Relying on the 2010 amendment, Zacks argued that because Arden had not filed a certificate of dissolution, the three-year period had not commenced and the lawsuit was not time-barred. Arden riposted that the 2010 amendment to RCW 25.15.303 did not apply retroactively to it. 2014 WL 3843784, at *2. The trial court ruled that Zacks’ claims against Arden were barred, granted Arden’s summary judgment motion, and dismissed Zacks’ claims.
Court of Appeals. Division 1 of the Court of Appeals reasoned that because a dissolved LLC continues to exist, Arden was still an existing legal entity when the 2010 amendments to the LLC Act took effect. Id. at *4. And when the 2010 amendments took effect, less than two years had passed since Arden’s administrative dissolution. The three-year bar under the old statute therefore had not yet applied to Arden, and when the statutory amendments became effective on June 10, 2010, their new rules became applicable.
The 2010 amendments required that a dissolved LLC file a certificate of dissolution in order to commence a three-year limitations period. Arden had not filed a certificate of dissolution, so the court ruled that Zacks’ lawsuit was not barred and could proceed, reversing the trial court. Id.
A different division of the Court of Appeals (Division 3) ruled on a similar case earlier this year, which I wrote about, here. Houk v. Best Dev. & Constr. Co., 179 Wash. App. 908, 322 P.3d 29 (Mar. 13, 2014). The court in Houk reached the opposite conclusion, i.e., that a plaintiff’s lawsuit against an administratively dissolved LLC was barred by the three year post-dissolution statute of limitations. But the different results were driven by different chronologies of the relevant events, and the two opinions are consistent in their reasoning.

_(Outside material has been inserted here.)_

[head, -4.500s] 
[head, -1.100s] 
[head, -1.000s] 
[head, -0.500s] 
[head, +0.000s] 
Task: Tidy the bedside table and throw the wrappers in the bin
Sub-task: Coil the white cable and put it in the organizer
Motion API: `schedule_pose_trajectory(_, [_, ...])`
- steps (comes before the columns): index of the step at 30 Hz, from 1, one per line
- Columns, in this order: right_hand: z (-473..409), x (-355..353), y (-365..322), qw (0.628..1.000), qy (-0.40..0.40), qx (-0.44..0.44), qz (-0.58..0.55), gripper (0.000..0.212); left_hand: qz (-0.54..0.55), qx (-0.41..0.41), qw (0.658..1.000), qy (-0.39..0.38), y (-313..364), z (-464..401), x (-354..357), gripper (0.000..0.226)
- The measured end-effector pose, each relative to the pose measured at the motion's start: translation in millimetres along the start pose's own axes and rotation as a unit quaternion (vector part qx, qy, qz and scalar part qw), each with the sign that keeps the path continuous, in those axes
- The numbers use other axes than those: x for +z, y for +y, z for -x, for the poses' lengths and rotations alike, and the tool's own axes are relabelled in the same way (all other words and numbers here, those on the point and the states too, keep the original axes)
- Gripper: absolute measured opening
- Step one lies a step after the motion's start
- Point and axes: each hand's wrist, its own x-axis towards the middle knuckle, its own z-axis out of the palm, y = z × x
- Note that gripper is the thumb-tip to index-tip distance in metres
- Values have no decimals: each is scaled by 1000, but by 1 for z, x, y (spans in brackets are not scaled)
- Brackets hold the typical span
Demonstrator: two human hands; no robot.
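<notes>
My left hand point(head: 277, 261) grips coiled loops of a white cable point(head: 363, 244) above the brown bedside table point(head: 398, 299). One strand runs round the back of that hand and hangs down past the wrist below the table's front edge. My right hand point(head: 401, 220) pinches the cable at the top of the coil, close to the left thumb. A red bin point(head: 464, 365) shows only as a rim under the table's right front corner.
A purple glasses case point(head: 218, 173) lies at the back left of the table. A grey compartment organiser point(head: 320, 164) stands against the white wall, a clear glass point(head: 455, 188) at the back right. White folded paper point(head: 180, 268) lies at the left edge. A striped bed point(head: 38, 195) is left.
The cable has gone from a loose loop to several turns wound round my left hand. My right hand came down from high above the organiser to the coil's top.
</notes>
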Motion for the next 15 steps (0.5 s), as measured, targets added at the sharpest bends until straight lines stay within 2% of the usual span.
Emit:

Houk found that the 2010 amendments were not retroactive, so claims against the LLC became time-barred on the third anniversary of its dissolution, before the 2010 amendments were effective.
Zacks is another reminder of the importance of filing certificates of dissolution for dissolved Washington LLCs. The three-year statute of limitations in Wash. Rev. Code § 25.15.303 can be hugely useful in cutting off claims as part of a dissolved LLC’s winding up. The benefits of the three-year statute of limitations for all claims are so significant that the certificate of dissolution should almost always be filed. The certificate of dissolution is a simple one-page document, Wash. Rev. Code § 25.15.273, and there is no filing fee, Wash. Admin. Code § 434-130-090(11).